Item 7. | MATERIAL TO BE FILED AS EXHIBITS. |
Item 7 of the Schedule 13D is hereby amended and supplemented by the addition of the following:
Exhibit 2: | August 31, 2021 Letter. | |
Exhibit 3: | August 31, 2021 Presentation. | |
CUSIP No. 136375102 | SCHEDULE 13D/A | Page 6 of 6 Pages |
SIGNATURES
After reasonable inquiry and to the best of my knowledge and belief, I certify that the information set forth in this statement is true, complete and correct.
Dated: August 31, 2021
TCI Fund Management Limited | ||
/s/ Christopher Hohn | ||
Name: Christopher Hohn | ||
Title: Managing Director | ||
/s/ Christopher Hohn | ||
Christopher Hohn |
CUSIP No. 136375102 | SCHEDULE 13D/A |
Schedule A
Transactions in the Shares of the Company Since the Filing of the Schedule 13D
The following tables set forth all transactions in the Shares effected since the filing of the Schedule 13D by the Reporting Persons. Except as noted below, all such transactions were effected in the open market through brokers and the price per share is net of commissions. The price reported in the column Price Per Share ($) is a weighted average price . These Shares were purchased in multiple transactions at prices between the price ranges indicated in the column Price Range ($). The Reporting Persons will undertake to provide to the staff of the SEC, upon request, full information regarding the number of Shares sold at each separate price.
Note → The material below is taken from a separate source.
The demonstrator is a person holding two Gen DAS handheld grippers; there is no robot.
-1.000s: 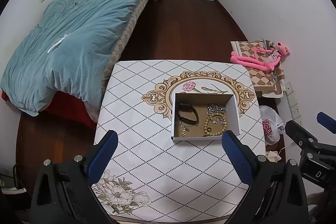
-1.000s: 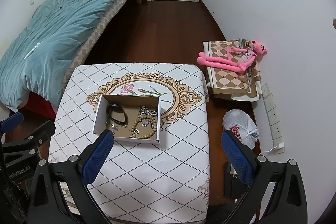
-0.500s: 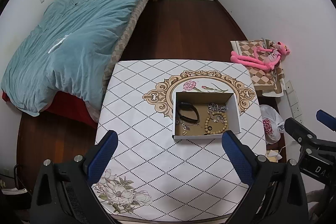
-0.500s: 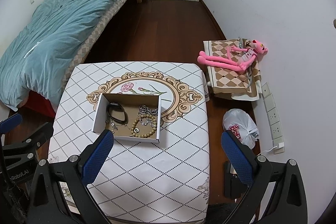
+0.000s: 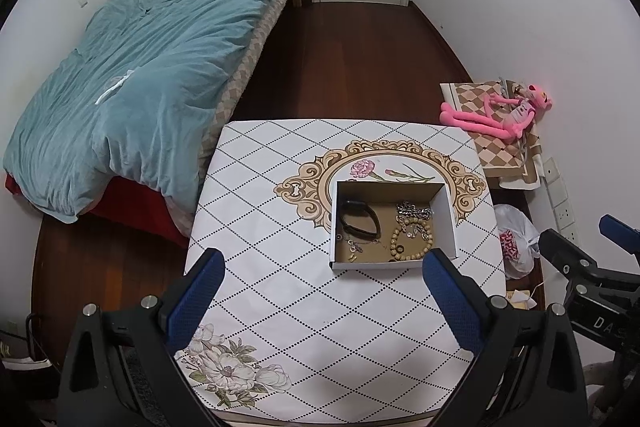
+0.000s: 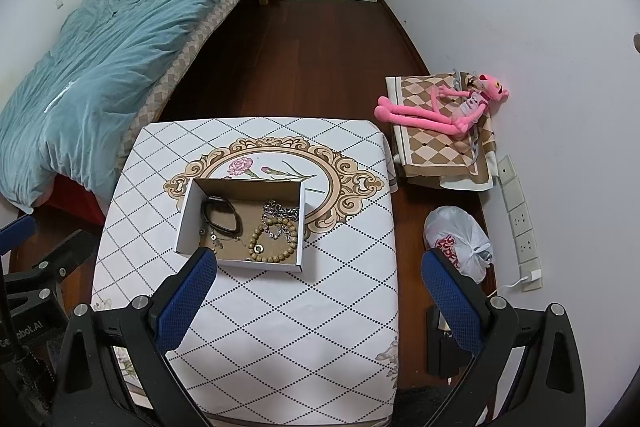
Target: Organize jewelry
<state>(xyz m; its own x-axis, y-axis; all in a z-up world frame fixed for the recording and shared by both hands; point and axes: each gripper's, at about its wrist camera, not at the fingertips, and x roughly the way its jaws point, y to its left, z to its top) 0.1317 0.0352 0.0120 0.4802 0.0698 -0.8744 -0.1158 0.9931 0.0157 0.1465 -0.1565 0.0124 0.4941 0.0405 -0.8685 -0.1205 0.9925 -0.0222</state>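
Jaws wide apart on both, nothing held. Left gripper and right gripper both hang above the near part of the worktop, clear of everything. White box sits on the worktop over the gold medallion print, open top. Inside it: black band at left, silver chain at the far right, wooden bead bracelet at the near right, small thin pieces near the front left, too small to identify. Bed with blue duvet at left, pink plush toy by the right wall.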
Trade Date | Shares Purchased (Sold) | Price Per Share ($) | Price Range ($) | |
8/30/2021 | 83500 | 138.122 | 137.734 - 138.733 | * |
8/30/2021 | 6500 | 138.854 | 138.740 - 139.040 | * |
* Trades executed in Canadian dollars.
Exhibit 2
Board of Directors
Canadian National Company
935 de La Gauchetière Street West
Montreal
Quebec H3B 2M9, Canada
Attn: Robert Pace, Chairman of the Board
31 August 2021
Dear Chairman Pace and members of the Board of Directors (the “Board”) of Canadian National Railway Company (“CN” or “Canadian National”):
TCI Fund Management Limited (“TCI”), through entities it manages, has been a shareholder of Canadian National since 2018 and currently owns over 36 million shares of the company, representing more than 5% of the shares outstanding, valued at $4bn.
In light of the Surface Transportation Board (the “STB”) ruling today, we think it is imperative that Canadian National immediately withdraws from its agreement to buy Kansas City Southern (“KCS”).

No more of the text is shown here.